With the revised revenue forecast, the ending net balance is projected
to increase from $694.2 million at June 30, 2013, to $831.8 million in
fiscal 2014 and $976.5 million in fiscal 2015, despite absorbing the PIT
rate change and higher spending needs. The forecast ending balance is
almost $900 million higher than anticipated when the budget was enacted.
The governor is proposing several tax law changes, the largest of which
would provide property tax relief in support of the Technical College
System. The governor has also directed the department of revenue to
adjust income tax withholding tables to reflect lower tax rates, which
will cause a one-time loss of state revenues due to differences in
timing between the state's fiscal and tax years. If enacted, these
changes would significantly reduce the projected surplus and suspend
deposits to the BSF. Fitch will assess the impact of any additional
changes in tax policy in the context of the state's ability to achieve
structural budget balance and maintain sufficient reserves.
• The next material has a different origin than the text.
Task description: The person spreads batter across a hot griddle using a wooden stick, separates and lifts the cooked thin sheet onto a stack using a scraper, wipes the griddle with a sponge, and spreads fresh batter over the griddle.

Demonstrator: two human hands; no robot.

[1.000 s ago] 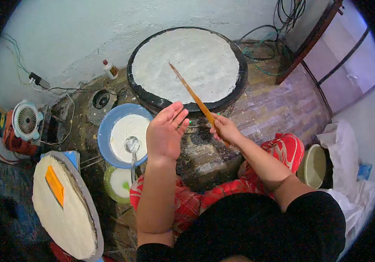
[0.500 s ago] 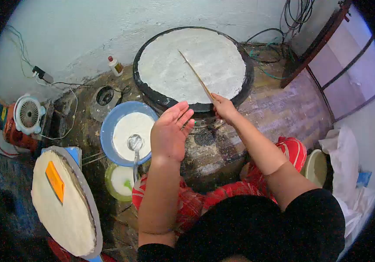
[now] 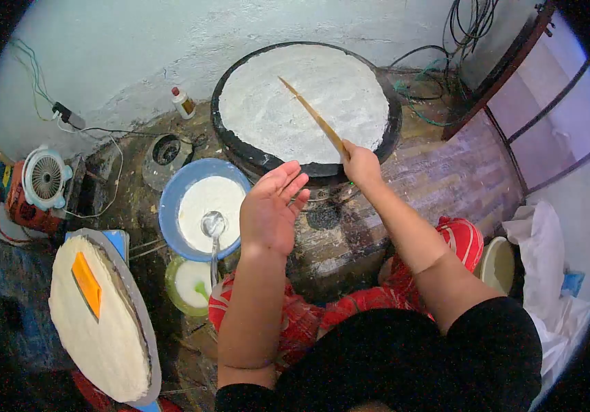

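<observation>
My right hand is closed round the near end of a long flat wooden stick. The stick reaches over a large round black griddle whose top is covered by a thin white layer. My left hand is raised between the griddle and a blue bowl, empty, palm turned up and fingers stretched. White batter fills the bowl, and a metal ladle rests in it. Beside it sits a small green bowl of white liquid with a green utensil.
At the left, a round board bears a pale flat stack with an orange-handled scraper on top. A small fan, a bottle, cables, a pale tub and white sacks are around.
Since a second ago, my right hand has moved slightly up and right, and the stick has turned on its length. My left hand has shifted slightly right in view, still open.
</observation>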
Wisconsin benefits from a diverse economy, although its large
manufacturing sector has been a source of vulnerability. The state's
recovery from the recession has been slow and uneven. After performance
in line with that of the U.S. during the downturn, 2012 employment
growth was about half the U.S. pace. Employment growth, which continued
to lag the U.S. through much of 2013, has improved in recent months with
December 2013 employment up 1.6%, matching the U.S. overall.
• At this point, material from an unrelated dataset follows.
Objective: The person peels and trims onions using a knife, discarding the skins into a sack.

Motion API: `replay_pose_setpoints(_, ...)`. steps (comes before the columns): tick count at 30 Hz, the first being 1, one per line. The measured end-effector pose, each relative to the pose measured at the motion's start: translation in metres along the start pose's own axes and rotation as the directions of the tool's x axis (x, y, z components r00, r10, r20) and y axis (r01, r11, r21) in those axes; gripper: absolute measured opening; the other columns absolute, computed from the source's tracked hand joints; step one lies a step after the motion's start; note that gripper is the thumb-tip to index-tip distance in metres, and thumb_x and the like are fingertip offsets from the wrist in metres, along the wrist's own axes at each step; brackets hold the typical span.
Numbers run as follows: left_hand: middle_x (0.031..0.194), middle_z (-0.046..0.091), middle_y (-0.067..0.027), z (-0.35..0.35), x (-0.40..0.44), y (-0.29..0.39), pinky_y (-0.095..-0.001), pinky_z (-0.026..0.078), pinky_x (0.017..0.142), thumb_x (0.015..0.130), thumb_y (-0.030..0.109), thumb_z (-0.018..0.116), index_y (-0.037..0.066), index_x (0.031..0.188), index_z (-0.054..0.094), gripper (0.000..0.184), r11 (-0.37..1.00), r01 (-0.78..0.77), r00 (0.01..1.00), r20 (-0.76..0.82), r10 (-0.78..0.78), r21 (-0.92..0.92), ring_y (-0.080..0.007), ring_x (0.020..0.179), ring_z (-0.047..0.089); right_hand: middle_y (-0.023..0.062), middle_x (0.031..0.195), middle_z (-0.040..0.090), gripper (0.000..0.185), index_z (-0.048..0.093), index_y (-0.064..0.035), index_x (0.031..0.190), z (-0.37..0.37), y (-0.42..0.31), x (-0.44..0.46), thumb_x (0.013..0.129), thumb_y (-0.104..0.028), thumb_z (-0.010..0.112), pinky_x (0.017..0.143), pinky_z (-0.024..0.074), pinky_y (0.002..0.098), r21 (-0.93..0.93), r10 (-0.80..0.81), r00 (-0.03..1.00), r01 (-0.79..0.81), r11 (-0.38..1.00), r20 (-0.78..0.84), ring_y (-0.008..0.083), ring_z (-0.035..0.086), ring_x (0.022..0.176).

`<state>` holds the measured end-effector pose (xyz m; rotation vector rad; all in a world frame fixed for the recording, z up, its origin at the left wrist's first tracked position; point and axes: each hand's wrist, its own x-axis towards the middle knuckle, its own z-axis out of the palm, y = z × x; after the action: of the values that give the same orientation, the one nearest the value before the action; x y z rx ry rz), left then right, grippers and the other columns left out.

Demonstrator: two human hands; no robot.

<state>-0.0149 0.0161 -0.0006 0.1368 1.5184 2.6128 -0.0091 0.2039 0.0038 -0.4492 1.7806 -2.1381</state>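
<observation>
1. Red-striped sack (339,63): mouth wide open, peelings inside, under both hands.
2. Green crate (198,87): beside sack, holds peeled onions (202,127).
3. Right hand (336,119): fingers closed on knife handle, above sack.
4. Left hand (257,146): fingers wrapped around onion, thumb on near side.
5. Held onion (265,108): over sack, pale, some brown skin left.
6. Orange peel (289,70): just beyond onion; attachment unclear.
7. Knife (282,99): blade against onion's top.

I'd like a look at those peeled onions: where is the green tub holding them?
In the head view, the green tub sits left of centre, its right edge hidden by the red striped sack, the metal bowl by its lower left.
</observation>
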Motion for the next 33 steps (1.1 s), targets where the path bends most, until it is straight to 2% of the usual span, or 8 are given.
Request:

Unemployment, at 6.2% in December 2013, remains below the 6.7% national
rate. Wisconsin ranked 26th in personal income per capita in 2012, at
95% of the U.S. average. The state forecasts slow employment and
personal income gains through 2015, its forecast period, which Fitch
believes to be reasonable.
DEBT AND OTHER LIABILITIES
Net tax-supported debt of approximately $13.3 billion as of Dec. 15,
2013 measures 5.5% of 2012 personal income, a moderate but above-average
level. Debt has grown in recent years, including $1.5 billion in general
fund annual appropriation bonds issued in early 2009 to provide budget
relief by purchasing tobacco settlement revenues previously sold to the
Badger Tobacco Asset Securitization Corporation. A further $1.8 billion
in general fund annual appropriation bonds were issued in 2003 for
pension funding. More than half of tax-supported debt is GO, with the
remainder consisting of various revenue and appropriation credits. The
state's improving cash balances made it unnecessary to utilize cash flow
borrowing during fiscal 2013, and none is expected through the fiscal
The state's limited retiree obligations are a credit strength. Pensions
were fully funded as of Dec. 31, 2012, the valuation date in the
statewide system's most recent comprehensive annual financial report. On
a combined basis, the state's net tax-supported debt and pension
obligations measure 5.5% of personal income, below the median for U.S.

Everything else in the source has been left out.